Data provided section start
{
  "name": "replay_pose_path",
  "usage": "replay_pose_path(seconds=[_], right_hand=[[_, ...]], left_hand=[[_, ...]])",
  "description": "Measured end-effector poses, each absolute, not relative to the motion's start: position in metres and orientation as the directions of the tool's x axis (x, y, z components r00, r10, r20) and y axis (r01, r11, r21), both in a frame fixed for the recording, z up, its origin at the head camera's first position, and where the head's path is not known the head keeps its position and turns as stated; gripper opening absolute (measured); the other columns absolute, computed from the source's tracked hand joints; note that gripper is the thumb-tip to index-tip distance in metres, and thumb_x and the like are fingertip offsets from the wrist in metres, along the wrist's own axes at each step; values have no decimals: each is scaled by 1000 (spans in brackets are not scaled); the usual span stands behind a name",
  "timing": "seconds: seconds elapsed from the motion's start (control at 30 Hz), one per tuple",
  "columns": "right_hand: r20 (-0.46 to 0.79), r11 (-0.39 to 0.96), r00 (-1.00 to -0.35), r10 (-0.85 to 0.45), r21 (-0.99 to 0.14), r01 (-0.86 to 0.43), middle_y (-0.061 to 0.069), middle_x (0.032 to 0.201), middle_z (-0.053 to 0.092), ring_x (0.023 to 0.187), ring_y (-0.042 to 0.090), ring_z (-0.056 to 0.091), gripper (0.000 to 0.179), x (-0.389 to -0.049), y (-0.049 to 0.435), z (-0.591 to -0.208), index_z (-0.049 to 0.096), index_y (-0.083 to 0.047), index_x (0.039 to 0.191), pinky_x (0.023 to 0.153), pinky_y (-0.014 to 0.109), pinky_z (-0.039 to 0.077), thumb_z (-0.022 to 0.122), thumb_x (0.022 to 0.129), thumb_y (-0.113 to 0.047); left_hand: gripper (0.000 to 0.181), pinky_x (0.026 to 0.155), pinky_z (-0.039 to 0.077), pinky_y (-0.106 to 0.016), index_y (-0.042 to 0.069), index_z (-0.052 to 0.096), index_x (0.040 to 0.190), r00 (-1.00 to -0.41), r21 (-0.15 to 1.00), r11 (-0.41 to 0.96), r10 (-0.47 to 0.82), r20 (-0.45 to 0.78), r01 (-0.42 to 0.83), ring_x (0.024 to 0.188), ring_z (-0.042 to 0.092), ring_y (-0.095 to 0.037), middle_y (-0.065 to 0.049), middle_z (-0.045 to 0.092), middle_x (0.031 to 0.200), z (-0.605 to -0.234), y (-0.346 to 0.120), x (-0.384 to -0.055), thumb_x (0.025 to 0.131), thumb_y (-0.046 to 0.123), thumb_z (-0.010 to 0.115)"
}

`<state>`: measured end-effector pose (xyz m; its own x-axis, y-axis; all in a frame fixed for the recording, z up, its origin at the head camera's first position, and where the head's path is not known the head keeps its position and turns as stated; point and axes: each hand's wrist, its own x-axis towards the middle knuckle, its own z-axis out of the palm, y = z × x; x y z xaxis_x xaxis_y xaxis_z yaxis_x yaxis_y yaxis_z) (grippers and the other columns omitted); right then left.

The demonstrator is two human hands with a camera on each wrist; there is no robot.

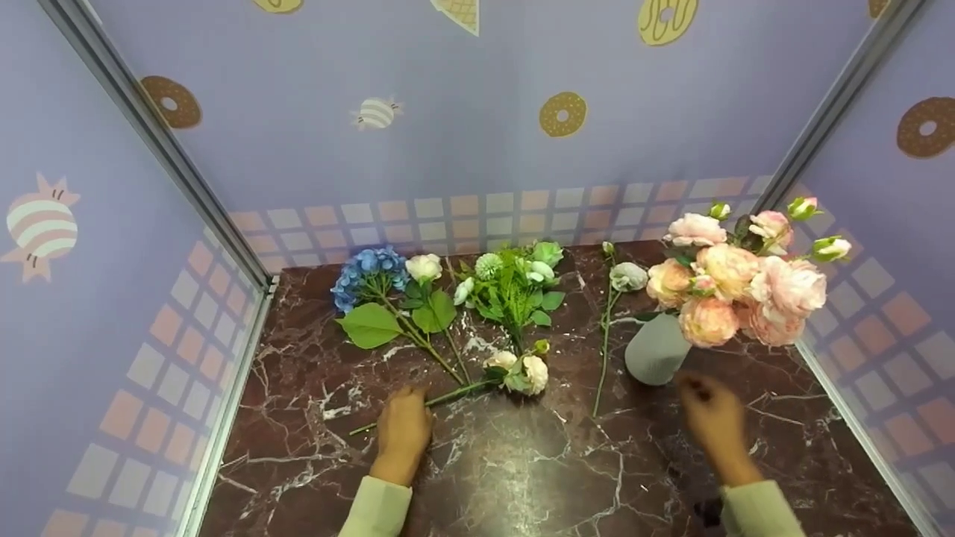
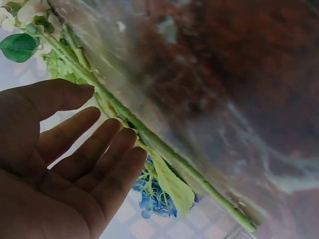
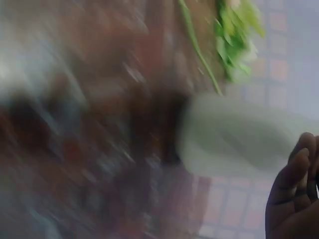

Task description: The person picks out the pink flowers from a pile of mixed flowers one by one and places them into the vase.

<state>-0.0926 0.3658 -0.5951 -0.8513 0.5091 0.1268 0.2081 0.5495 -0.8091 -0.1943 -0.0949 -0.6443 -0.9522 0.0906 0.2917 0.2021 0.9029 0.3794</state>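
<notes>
My left hand (image 1: 404,429) is at the table beside a cream flower (image 1: 534,375) lying on its side. In the left wrist view its fingers (image 2: 92,144) are loosely bent next to the green stem (image 2: 164,152), not wrapped around it; whether they touch it, I cannot tell. My right hand (image 1: 714,421), blurred, is just in front of a pale grey-white vase (image 1: 656,352) and holds nothing visible. The right wrist view shows its fingertips (image 3: 300,162) near the vase (image 3: 234,137). Upright in the vase stands a bunch of peach and pink flowers (image 1: 727,272).
At the back left lie a blue hydrangea (image 1: 373,272) and a white rose (image 1: 424,268). Green-and-white sprigs (image 1: 515,287) lie mid-table. A white-flowered stem (image 1: 606,335) lies left of the vase. Lilac walls (image 1: 477,164) enclose the dark marbled table (image 1: 567,470).
</notes>
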Motion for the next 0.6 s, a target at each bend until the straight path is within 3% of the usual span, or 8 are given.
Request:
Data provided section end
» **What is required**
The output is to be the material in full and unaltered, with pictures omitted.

» **Response area**
{
  "name": "replay_pose_path",
  "usage": "replay_pose_path(seconds=[_], right_hand=[[_, ...]], left_hand=[[_, ...]])",
  "description": "Measured end-effector poses, each absolute, not relative to the motion's start: position in metres and orientation as the directions of the tool's x axis (x, y, z components r00, r10, r20) and y axis (r01, r11, r21), both in a frame fixed for the recording, z up, its origin at the head camera's first position, and where the head's path is not known the head keeps its position and turns as stated; gripper opening absolute (measured); the other columns absolute, computed from the source's tracked hand joints; note that gripper is the thumb-tip to index-tip distance in metres, and thumb_x and the like are fingertip offsets from the wrist in metres, along the wrist's own axes at each step; values have no decimals: each is scaled by 1000 (spans in brackets are not scaled); the usual span stands behind a name",
  "timing": "seconds: seconds elapsed from the motion's start (control at 30 Hz), one per tuple",
  "columns": "right_hand: r20 (-0.46 to 0.79), r11 (-0.39 to 0.96), r00 (-1.00 to -0.35), r10 (-0.85 to 0.45), r21 (-0.99 to 0.14), r01 (-0.86 to 0.43), middle_y (-0.061 to 0.069), middle_x (0.032 to 0.201), middle_z (-0.053 to 0.092), ring_x (0.023 to 0.187), ring_y (-0.042 to 0.090), ring_z (-0.056 to 0.091), gripper (0.000 to 0.179), x (-0.389 to -0.049), y (-0.049 to 0.435), z (-0.591 to -0.208), index_z (-0.049 to 0.096), index_y (-0.083 to 0.047), index_x (0.039 to 0.191), pinky_x (0.023 to 0.153), pinky_y (-0.014 to 0.109), pinky_z (-0.039 to 0.077), thumb_z (-0.022 to 0.122), thumb_x (0.022 to 0.129), thumb_y (-0.113 to 0.047); left_hand: gripper (0.000 to 0.181), pinky_x (0.026 to 0.155), pinky_z (-0.039 to 0.077), pinky_y (-0.106 to 0.016), index_y (-0.042 to 0.069), index_z (-0.052 to 0.096), index_x (0.040 to 0.190), r00 (-1.00 to -0.41), r21 (-0.15 to 1.00), r11 (-0.41 to 0.96), r10 (-0.47 to 0.82), r20 (-0.45 to 0.78), r01 (-0.42 to 0.83), ring_x (0.024 to 0.188), ring_z (-0.042 to 0.092), ring_y (-0.095 to 0.037), middle_y (-0.065 to 0.049), middle_z (-0.045 to 0.092), middle_x (0.031 to 0.200), z (-0.605 to -0.234), y (-0.346 to 0.120), x (-0.384 to -0.055), thumb_x (0.025 to 0.131), thumb_y (-0.046 to 0.123), thumb_z (-0.010 to 0.115)"
}

`<state>`: measured end-effector pose (xyz m; its own x-axis, y-axis; all in a frame fixed for the recording, z up, its origin at the head camera's first position, and where the head's path is not known the head keeps its position and turns as stated; point and axes: each hand's wrist, its own x-axis towards the middle knuckle, its own z-axis out of the palm, y = z × x; x y z xaxis_x xaxis_y xaxis_z yaxis_x yaxis_y yaxis_z) (grippers and the other columns omitted); right then left.

The demonstrator is two human hands with a camera on each wrist; there is no robot.


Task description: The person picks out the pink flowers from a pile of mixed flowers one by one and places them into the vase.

<state>-0.0926 0.3658 -0.5951 -0.8513 0.5091 0.1268 0.2081 0.5495 -0.8091 -0.1943 -0.0949 -0.6443 -0.9522 0.0906 0.2917 0.2021 0.9029 0.3794</state>
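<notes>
My left hand (image 1: 404,429) is at the table beside a cream flower (image 1: 534,375) lying on its side. In the left wrist view its fingers (image 2: 92,144) are loosely bent next to the green stem (image 2: 164,152), not wrapped around it; whether they touch it, I cannot tell. My right hand (image 1: 714,421), blurred, is just in front of a pale grey-white vase (image 1: 656,352) and holds nothing visible. The right wrist view shows its fingertips (image 3: 300,162) near the vase (image 3: 234,137). Upright in the vase stands a bunch of peach and pink flowers (image 1: 727,272).
At the back left lie a blue hydrangea (image 1: 373,272) and a white rose (image 1: 424,268). Green-and-white sprigs (image 1: 515,287) lie mid-table. A white-flowered stem (image 1: 606,335) lies left of the vase. Lilac walls (image 1: 477,164) enclose the dark marbled table (image 1: 567,470).
</notes>
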Motion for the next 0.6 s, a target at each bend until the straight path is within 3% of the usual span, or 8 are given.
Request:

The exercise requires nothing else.